Talvez redimensionamento seja o comentário mais apropriado para a eleição de Vladimir Putin na Rússia. Assim, há recuos tanto nas expectativas oficiais, quanto nas da oposição.
Por um lado, se afigura inegável que a fraude foi um fator saliente no processo eleitoral. Se como já assinalado, o sistema empregado tende a facilitar votações infladas e urnas adulteradas e não houve equilíbrio no acesso dos concorrentes aos meios de comunicação, forçoso se afigura reconhecer que Putin foi o candidato da preferência majoritária, como as pesquisas de boca de urna o indicaram.
Por outro lado, sua votação superou inequivocamente aquela dada ao Partido situacionista Russia Unida, nos comícios para a Duma (câmara baixa). A par disso, a fraude, posto que reconhecida pelos observadores internacionais, não terá desempenhado a influência determinante que se verificara no pleito legislativo.
Se ao conjunto dos instrumentos governamentais – dentro de uma crescente escala de ilegalidade – não poderia ser atribuída a razão para a vitória de Putin – cuja popularidade é inegável em amplos segmentos da população, de toda maneira a sua eventual incidência contribui para encher de verrugas o geral semblante da eleição do atual Primeiro Ministro.
Tomemos, à guisa de exemplo, o resultado no distrito 451, em Grozny, na capital da antes conflagrada república da Tchetchênia. Nessa zona eleitoral, o candidato oficial Vladimir Putin teve 1482 sufrágios, contra um apenas dado ao líder comunista, Gennady Zyuganov. Belo resultado, posto que estatísticamente um tanto dúbio. O que o tornou ainda mais embaraçoso para a apuradora-chefe local, Milana Atlanova, é o fato de a suposta votação superar o total de eleitores inscritos, que é de 1.389 votantes.

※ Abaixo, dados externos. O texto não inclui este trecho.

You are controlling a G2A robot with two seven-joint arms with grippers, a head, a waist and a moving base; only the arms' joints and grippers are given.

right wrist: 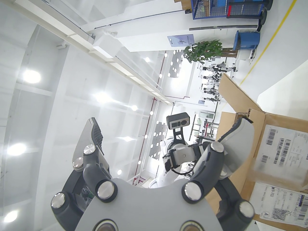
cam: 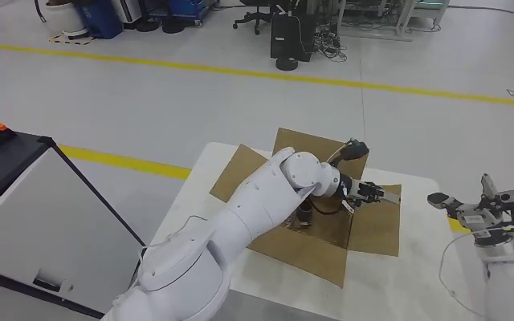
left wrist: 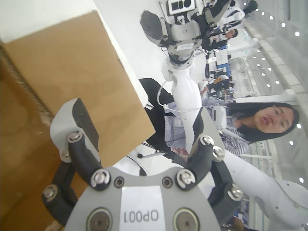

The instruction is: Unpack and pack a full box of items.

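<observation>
Well, my left gripper (cam: 384, 195) is wide apart and holds nothing. It hangs over the side flap (cam: 377, 229) of the box (cam: 297, 249), which sits open on the white table (cam: 193, 188). My right gripper (cam: 462, 194) is wide apart too and holds nothing. It is off to the side, well apart from the box.

I think a few things could go wrong. If I dip my left gripper down, a finger (left wrist: 79, 121) could catch the flap, which is very near it. That could bend the flap or push the whole box along the table.

My own left arm covers much of the inside of the box. Something dark (cam: 305, 213) lies in there under my arm, but I cannot tell what it is. So I could grab badly or miss.

The back flap (cam: 309, 144) seems to stick up and could block a reach from that side. A big white case (cam: 48, 217) stands beside the table.
</observation>
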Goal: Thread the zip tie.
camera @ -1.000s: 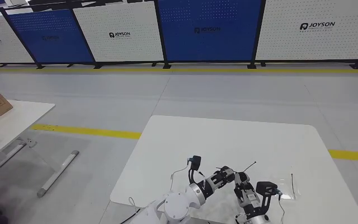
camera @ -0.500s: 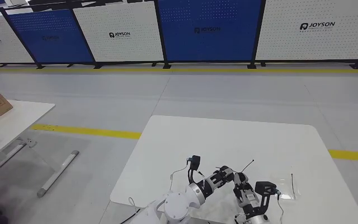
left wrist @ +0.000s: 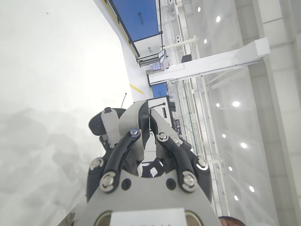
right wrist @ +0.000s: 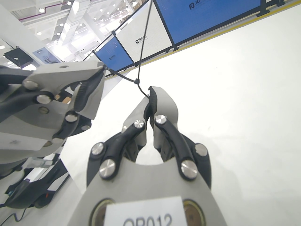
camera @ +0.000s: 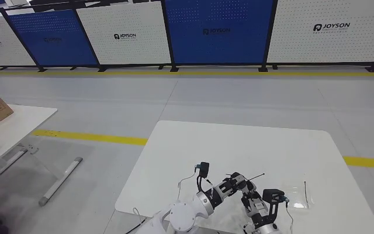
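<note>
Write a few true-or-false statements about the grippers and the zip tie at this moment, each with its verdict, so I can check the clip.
1. The right gripper is shut on the zip tie. True.
2. The left gripper is open and holds nothing. False: its fingers are closed on the zip tie as well, pinching another part of it.
3. The zip tie lies flat on the table. False: it is held up off the surface, stretched between the two grippers, with a long free part sticking out away from them.
4. A second thin black strip lies on the table, apart from both grippers. True.
</note>
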`<state>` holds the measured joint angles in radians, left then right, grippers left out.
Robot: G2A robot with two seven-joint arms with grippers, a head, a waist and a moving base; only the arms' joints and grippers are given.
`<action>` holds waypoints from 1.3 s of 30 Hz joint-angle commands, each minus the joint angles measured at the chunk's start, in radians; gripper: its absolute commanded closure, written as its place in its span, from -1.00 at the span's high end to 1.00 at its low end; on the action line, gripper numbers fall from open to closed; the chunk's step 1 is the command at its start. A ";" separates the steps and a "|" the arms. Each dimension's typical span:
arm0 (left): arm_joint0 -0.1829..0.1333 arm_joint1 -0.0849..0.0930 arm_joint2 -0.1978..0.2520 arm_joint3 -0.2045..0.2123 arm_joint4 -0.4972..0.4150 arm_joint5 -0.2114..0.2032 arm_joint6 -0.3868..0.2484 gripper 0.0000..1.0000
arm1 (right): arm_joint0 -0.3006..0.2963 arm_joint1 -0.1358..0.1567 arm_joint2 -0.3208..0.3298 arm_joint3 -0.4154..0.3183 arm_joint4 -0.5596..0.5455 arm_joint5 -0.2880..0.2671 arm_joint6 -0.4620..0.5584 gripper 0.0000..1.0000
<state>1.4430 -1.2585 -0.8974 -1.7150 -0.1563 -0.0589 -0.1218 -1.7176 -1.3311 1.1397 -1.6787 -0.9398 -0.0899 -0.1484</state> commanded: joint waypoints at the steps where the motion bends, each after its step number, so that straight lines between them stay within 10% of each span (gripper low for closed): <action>1: 0.003 0.000 -0.002 -0.004 -0.002 -0.009 -0.002 -1.00 | 0.001 0.000 -0.002 0.002 -0.005 -0.001 0.003 -1.00; 39: 0.103 0.019 -0.042 -0.141 0.053 -0.090 0.004 -1.00 | -0.002 0.005 -0.004 0.008 -0.023 -0.014 -0.010 -1.00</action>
<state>1.5460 -1.2392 -0.9375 -1.8563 -0.1044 -0.1481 -0.1200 -1.7193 -1.3267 1.1361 -1.6702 -0.9629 -0.1043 -0.1586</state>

Ainda que tais ‘exageros’ tchetchênios já fossem conhecidos de passadas eleições – e o caráter marginal desses totais inflados, haja vista a numérica insignificância dessa república no contexto do pleito - não há negar que a fraude, em todas as suas formas, está presente no processo eleitoral da Federação Russa.
Pelas indicações de prévias, há relativo consenso de que Vladimir Putin ganharia de qualquer forma. No entanto, o desigul sistema, em que o representante oficial dispõe de acesso irrestrito aos meios de comunicação, sem que a oposição desfrute de oportunidades comparáveis, já não constitui base confiável para a realização de eleições com um mínimo de paridade. Se agregarmos a fraude – facilitada por um sistema adrede rudimentar -, não se poderá negar que a disputa se apresentará com extremo desequilíbrio. Nesses termos, o sistema de votação em todas as Rússias não há de diferir muito daquele que prevalece em muitos países do Oriente Médio e do Magreb.
Como uma nota de pé de página para os próximos seis anos do terceiro mandato de Putin – os dois anteriores haviam sido de quatro -, o atual Presidente Dmitri A. Medvedev determinou ao procurador-geral a verificação da legalidade da condenação de Mikhail Khodorkovsky, o antigo bilionário e desafeto de Putin, cuja prisão, prolongada por suspeita sentença passa por ser de motivação política.
Projetando imagem de maior moderação do que a de Putin, Medvedev tem sido menos severo nas apreciações do antigo dono da mega-empresa Yukos, chegando mesmo a dizer que a libertação de Khodorkovsky ‘não representaria nenhum perigo’.
Como na Federação Russa, quem tem a última palavra é o todo-poderoso Vladimir Putin, restará verificar se a iniciativa de Medvedev levará à libertação de Khodorkovsky.